**WHAT THE TASK REQUIRES:**
Return each record exactly as it appears, so that nothing is dropped or altered.

**SUPPLIED DATA:**
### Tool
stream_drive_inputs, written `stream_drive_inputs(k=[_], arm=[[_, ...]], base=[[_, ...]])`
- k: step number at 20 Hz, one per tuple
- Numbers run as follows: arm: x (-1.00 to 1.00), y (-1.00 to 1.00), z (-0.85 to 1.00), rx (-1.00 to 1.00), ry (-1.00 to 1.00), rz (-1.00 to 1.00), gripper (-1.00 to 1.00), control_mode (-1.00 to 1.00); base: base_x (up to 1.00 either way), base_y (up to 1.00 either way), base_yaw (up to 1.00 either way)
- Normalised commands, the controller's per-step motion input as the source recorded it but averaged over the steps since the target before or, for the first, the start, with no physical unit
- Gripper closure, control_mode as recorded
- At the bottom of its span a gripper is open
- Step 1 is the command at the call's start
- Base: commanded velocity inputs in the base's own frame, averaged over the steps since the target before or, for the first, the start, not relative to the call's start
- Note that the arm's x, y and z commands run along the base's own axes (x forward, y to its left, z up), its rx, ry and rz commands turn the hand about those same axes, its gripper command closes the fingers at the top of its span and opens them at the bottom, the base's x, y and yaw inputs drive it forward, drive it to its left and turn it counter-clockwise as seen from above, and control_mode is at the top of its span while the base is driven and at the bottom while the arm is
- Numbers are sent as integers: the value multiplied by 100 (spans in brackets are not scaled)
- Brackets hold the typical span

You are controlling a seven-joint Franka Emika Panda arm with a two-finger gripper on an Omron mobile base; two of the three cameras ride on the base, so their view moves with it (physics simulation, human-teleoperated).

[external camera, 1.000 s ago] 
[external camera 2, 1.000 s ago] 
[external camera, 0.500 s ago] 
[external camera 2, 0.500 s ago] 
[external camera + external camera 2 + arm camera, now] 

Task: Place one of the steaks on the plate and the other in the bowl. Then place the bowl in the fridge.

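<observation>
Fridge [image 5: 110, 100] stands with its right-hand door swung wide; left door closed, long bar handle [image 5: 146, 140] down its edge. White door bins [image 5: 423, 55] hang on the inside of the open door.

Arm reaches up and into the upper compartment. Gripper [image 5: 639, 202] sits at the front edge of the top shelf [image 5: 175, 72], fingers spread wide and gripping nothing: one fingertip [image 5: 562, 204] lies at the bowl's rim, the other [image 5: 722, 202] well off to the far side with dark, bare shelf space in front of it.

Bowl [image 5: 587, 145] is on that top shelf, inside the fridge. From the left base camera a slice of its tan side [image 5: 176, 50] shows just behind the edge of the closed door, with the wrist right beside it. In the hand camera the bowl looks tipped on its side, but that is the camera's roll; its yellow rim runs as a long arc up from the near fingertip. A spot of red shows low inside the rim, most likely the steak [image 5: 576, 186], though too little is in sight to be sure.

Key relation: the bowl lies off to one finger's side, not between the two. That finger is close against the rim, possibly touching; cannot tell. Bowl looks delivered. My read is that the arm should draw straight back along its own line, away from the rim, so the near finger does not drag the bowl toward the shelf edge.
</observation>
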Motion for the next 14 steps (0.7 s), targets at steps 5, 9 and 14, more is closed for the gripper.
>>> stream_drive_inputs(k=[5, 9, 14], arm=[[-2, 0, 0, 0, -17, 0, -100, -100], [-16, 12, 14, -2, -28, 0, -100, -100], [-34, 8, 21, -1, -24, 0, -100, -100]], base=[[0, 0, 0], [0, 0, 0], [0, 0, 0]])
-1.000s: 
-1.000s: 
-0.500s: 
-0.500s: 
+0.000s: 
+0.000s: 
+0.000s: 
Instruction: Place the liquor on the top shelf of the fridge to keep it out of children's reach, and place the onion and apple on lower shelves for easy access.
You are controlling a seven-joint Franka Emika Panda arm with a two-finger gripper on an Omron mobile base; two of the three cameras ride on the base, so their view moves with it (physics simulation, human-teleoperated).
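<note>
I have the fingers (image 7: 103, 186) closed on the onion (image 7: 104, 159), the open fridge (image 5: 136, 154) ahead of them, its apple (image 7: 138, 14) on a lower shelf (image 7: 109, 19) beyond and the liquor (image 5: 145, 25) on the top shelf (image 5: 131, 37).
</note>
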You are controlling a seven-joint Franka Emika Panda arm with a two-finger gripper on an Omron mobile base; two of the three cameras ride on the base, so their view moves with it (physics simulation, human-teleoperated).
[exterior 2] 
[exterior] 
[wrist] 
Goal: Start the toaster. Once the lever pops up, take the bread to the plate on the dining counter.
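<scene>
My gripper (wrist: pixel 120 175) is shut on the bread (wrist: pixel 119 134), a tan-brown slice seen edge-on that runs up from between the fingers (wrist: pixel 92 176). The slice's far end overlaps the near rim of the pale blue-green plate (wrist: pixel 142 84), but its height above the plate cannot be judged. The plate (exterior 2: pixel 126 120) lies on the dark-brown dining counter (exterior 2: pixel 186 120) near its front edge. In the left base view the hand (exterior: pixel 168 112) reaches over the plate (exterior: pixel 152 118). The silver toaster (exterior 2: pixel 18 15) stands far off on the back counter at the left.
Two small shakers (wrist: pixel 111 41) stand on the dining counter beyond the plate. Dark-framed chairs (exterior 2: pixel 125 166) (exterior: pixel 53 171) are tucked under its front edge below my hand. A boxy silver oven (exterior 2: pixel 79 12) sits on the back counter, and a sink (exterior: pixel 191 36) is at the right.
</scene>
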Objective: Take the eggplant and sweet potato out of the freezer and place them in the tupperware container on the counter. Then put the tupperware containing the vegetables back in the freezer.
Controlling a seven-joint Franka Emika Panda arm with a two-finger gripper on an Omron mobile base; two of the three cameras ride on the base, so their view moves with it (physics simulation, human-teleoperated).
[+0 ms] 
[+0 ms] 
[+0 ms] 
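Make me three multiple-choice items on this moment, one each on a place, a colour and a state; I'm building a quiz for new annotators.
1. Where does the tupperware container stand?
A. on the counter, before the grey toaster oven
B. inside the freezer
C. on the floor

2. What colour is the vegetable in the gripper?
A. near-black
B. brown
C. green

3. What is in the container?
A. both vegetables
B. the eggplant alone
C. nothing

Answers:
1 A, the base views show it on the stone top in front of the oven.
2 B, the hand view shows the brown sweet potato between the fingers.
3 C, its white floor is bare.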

**RESPONSE:**
### Tool
stream_drive_inputs, written `stream_drive_inputs(k=[_], arm=[[_, ...]], base=[[_, ...]])`
- k: step number at 20 Hz, one per tuple
- Numbers run as follows: arm: x (-1.00 to 1.00), y (-1.00 to 1.00), z (-0.85 to 1.00), rx (-1.00 to 1.00), ry (-1.00 to 1.00), rz (-1.00 to 1.00), gripper (-1.00 to 1.00), control_mode (-1.00 to 1.00); base: base_x (up to 1.00 either way), base_y (up to 1.00 either way), base_yaw (up to 1.00 either way)
- Normalised commands, the controller's per-step motion input as the source recorded it but averaged over the steps since the target before or, for the first, the start, with no physical unit
- Gripper closure, control_mode as recorded
- At the bottom of its span a gripper is open
- Step 1 is the command at the call's start
- Base: commanded velocity inputs in the base's own frame, averaged over the steps since the target before or, for the first, the start, not relative to the call's start
- Note that the arm's x, y and z commands run along the base's own axes (x forward, y to its left, z up), its rx, ry and rz commands turn the hand about those same axes, its gripper command closes the fingers at the top of its span and opens them at the bottom, the base's x, y and yaw inputs drive it forward, drive it to its left and turn it counter-clockwise as seen from above, and control_mode is at the top of its span while the base is driven and at the bottom while the arm is
- Numbers are sent as integers: the value multiplied by 100 (spans in brackets are not scaled)
- Brackets hold the typical span

You are controlling a seven-joint Franka Emika Panda arm with a two-finger gripper on an Omron mobile base; two of the three cameras ride on the base, so their view moves with it (physics simulation, human-teleoperated).

[external camera, 1.000 s ago] 
[external camera 2, 1.000 s ago] 
[external camera, 0.500 s ago] 
[external camera 2, 0.500 s ago] 
[external camera + external camera 2 + arm camera, now] 

Task: Place one of the steaks on the plate and the other in the bowl. Then place the bowl in the fridge.

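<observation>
Fridge [image 5: 110, 100] stands with its right-hand door swung wide; left door closed, long bar handle [image 5: 146, 140] down its edge. White door bins [image 5: 423, 55] hang on the inside of the open door.

Arm reaches up and into the upper compartment. Gripper [image 5: 639, 202] sits at the front edge of the top shelf [image 5: 175, 72], fingers spread wide and gripping nothing: one fingertip [image 5: 562, 204] lies at the bowl's rim, the other [image 5: 722, 202] well off to the far side with dark, bare shelf space in front of it.

Bowl [image 5: 587, 145] is on that top shelf, inside the fridge. From the left base camera a slice of its tan side [image 5: 176, 50] shows just behind the edge of the closed door, with the wrist right beside it. In the hand camera the bowl looks tipped on its side, but that is the camera's roll; its yellow rim runs as a long arc up from the near fingertip. A spot of red shows low inside the rim, most likely the steak [image 5: 576, 186], though too little is in sight to be sure.

Key relation: the bowl lies off to one finger's side, not between the two. That finger is close against the rim, possibly touching; cannot tell. Bowl looks delivered. My read is that the arm should draw straight back along its own line, away from the rim, so the near finger does not drag the bowl toward the shelf edge.
</observation>
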Motion for the next 14 steps (0.7 s), targets at steps 5, 9 and 14, more is closed for the gripper.
>>> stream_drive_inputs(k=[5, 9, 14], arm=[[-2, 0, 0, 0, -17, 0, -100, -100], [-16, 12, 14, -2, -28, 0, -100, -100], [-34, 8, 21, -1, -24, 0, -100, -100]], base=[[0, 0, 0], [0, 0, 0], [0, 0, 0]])
-1.000s: 
-1.000s: 
-0.500s: 
-0.500s: 
+0.000s: 
+0.000s: 
+0.000s: 
Instruction: Place the liquor on the top shelf of the fridge to keep it out of children's reach, and place the onion and apple on lower shelves for easy access.
You are controlling a seven-joint Franka Emika Panda arm with a two-finger gripper on an Omron mobile base; two of the three cameras ride on the base, so their view moves with it (physics simulation, human-teleoperated).
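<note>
I have the fingers (image 7: 103, 186) closed on the onion (image 7: 104, 159), the open fridge (image 5: 136, 154) ahead of them, its apple (image 7: 138, 14) on a lower shelf (image 7: 109, 19) beyond and the liquor (image 5: 145, 25) on the top shelf (image 5: 131, 37).
</note>
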You are controlling a seven-joint Franka Emika Panda arm with a two-finger gripper on an Omron mobile base; two of the three cameras ride on the base, so their view moves with it (physics simulation, human-teleoperated).
[exterior 2] 
[exterior] 
[wrist] 
Goal: Start the toaster. Once the lever pops up, take the bread to the plate on the dining counter.
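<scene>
My gripper (wrist: pixel 120 175) is shut on the bread (wrist: pixel 119 134), a tan-brown slice seen edge-on that runs up from between the fingers (wrist: pixel 92 176). The slice's far end overlaps the near rim of the pale blue-green plate (wrist: pixel 142 84), but its height above the plate cannot be judged. The plate (exterior 2: pixel 126 120) lies on the dark-brown dining counter (exterior 2: pixel 186 120) near its front edge. In the left base view the hand (exterior: pixel 168 112) reaches over the plate (exterior: pixel 152 118). The silver toaster (exterior 2: pixel 18 15) stands far off on the back counter at the left.
Two small shakers (wrist: pixel 111 41) stand on the dining counter beyond the plate. Dark-framed chairs (exterior 2: pixel 125 166) (exterior: pixel 53 171) are tucked under its front edge below my hand. A boxy silver oven (exterior 2: pixel 79 12) sits on the back counter, and a sink (exterior: pixel 191 36) is at the right.
</scene>
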Objective: Take the eggplant and sweet potato out of the freezer and place them in the tupperware container on the counter. Then put the tupperware containing the vegetables back in the freezer.
Controlling a seven-joint Franka Emika Panda arm with a two-finger gripper on an Omron mobile base; two of the three cameras ride on the base, so their view moves with it (physics simulation, human-teleoperated).
[+0 ms] 
[+0 ms] 
[+0 ms] 
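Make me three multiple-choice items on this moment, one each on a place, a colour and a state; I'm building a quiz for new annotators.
1. Where does the tupperware container stand?
A. on the counter, before the grey toaster oven
B. inside the freezer
C. on the floor

2. What colour is the vegetable in the gripper?
A. near-black
B. brown
C. green

3. What is in the container?
A. both vegetables
B. the eggplant alone
C. nothing

Answers:
1 A, the base views show it on the stone top in front of the oven.
2 B, the hand view shows the brown sweet potato between the fingers.
3 C, its white floor is bare.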

No further output is required.